Exact reproduction of the listing is required. Pictures are not reproduced.

:: Recorded data

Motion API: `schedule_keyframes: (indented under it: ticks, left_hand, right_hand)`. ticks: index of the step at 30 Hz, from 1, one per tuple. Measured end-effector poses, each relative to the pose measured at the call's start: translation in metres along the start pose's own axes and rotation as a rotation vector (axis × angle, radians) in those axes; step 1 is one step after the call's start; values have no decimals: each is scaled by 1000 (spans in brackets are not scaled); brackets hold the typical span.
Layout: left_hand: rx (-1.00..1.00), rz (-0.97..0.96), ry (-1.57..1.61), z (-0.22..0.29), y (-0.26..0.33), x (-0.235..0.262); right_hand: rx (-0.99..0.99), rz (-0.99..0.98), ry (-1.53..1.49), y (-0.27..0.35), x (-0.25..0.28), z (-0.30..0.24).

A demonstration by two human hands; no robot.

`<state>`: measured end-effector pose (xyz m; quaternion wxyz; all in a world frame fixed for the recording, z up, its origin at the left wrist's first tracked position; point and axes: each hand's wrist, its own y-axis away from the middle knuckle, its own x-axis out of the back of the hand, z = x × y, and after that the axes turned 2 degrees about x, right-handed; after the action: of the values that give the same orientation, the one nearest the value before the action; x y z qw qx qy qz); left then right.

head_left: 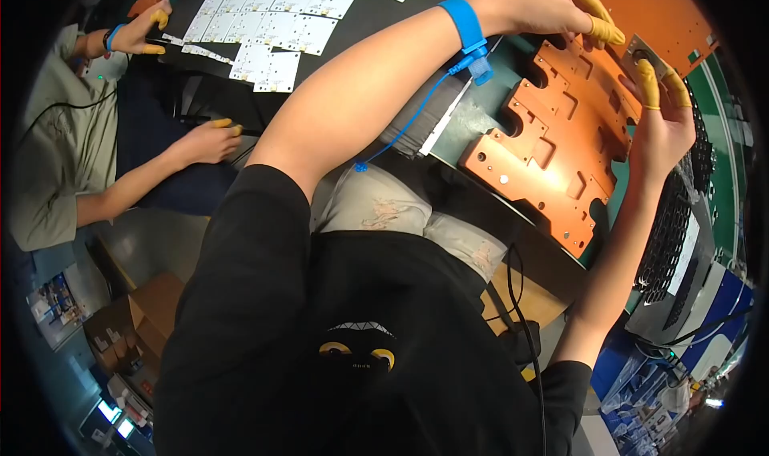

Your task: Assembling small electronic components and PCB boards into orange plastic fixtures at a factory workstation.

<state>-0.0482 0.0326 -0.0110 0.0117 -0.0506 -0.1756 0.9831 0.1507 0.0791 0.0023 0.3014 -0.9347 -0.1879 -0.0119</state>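
Note:
My left hand [553,6] reaches over the far end of an orange fixture plate [565,123] with cut-outs and screws. Yellow finger covers are on some of its fingers, which curl together; whatever they hold, if anything, is hidden. A blue wrist strap [463,23] with a coiled cord circles that wrist. My right hand [665,127], also in yellow finger covers, is at the fixture's right side. Its fingertips pinch a small grey-brown plate [638,47] with a dark round spot. This plate is close to my left fingertips.
A second orange panel [661,11] lies beyond the fixture. Rows of white circuit boards [276,15] cover the dark surface at far left. Beside them is a co-worker's hand [144,35], and the co-worker's other hand [210,142] rests lower. Black mesh trays [669,240] stand at right.

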Motion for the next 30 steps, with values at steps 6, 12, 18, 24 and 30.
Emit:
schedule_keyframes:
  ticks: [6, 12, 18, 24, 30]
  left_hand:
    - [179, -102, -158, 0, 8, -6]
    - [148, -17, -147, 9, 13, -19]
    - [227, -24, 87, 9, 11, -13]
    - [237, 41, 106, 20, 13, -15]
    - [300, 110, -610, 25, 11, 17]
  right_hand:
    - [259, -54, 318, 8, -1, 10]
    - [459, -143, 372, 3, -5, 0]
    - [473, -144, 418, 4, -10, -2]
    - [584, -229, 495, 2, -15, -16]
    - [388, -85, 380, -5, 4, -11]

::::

:: Response to this task ::
Motion API: `schedule_keyframes: (indented under it: ticks, left_hand, right_hand)`. ticks: index of the step at 30 Hz, from 1, one per tuple. Measured end-effector poses, each relative to the pose measured at the call's start: translation in metres along the start pose's own axes and rotation as a rotation vector (axis × angle, radians) in those axes; step 1 is one step after the call's start; values have no decimals: each is scaled by 1000 (spans in brackets are not scaled); brackets hold the typical span.
Layout: left_hand: rx (-1.00..1.00), rz (-0.97..0.96), ry (-1.57..1.61), z (-0.22..0.29), y (-0.26..0.33), x (-0.235..0.262); right_hand: rx (-0.99..0.99), rz (-0.99..0.98), ry (-1.53..1.49), y (-0.27..0.35), x (-0.25..0.28), z (-0.30..0.24).

A demonstration by two human hands; no robot.

`<state>`: measured end-effector pose (xyz m; quaternion wxyz; all in a world frame fixed for the recording, z up, its origin at the left wrist's first tracked position; point and axes: each hand's wrist, its own y-axis away from the middle knuckle, its own x-axis out of the back of the hand, z = x × y, and after that the axes turned 2 degrees about x, right-handed; after the action: of the values that give the same orientation, the one nearest the value before the action; x y z qw qx qy qz); left then right.

head_left: 

Your task: Assembling small electronic components and PCB boards into orange plastic fixtures at a factory workstation.

<state>-0.0482 0.0326 -0.0110 0.0117 -0.0506 -0.1756 0.9831 0.1507 0.0791 0.0023 0.3014 -0.9347 -0.1879 -0.0119</state>
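Note:
My left hand [553,6] reaches over the far end of an orange fixture plate [565,123] with cut-outs and screws. Yellow finger covers are on some of its fingers, which curl together; whatever they hold, if anything, is hidden. A blue wrist strap [463,23] with a coiled cord circles that wrist. My right hand [665,127], also in yellow finger covers, is at the fixture's right side. Its fingertips pinch a small grey-brown plate [638,47] with a dark round spot. This plate is close to my left fingertips.
A second orange panel [661,11] lies beyond the fixture. Rows of white circuit boards [276,15] cover the dark surface at far left. Beside them is a co-worker's hand [144,35], and the co-worker's other hand [210,142] rests lower. Black mesh trays [669,240] stand at right.
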
Motion for the next 30 steps, with values at steps 6, 12, 18, 24 and 30.
Emit:
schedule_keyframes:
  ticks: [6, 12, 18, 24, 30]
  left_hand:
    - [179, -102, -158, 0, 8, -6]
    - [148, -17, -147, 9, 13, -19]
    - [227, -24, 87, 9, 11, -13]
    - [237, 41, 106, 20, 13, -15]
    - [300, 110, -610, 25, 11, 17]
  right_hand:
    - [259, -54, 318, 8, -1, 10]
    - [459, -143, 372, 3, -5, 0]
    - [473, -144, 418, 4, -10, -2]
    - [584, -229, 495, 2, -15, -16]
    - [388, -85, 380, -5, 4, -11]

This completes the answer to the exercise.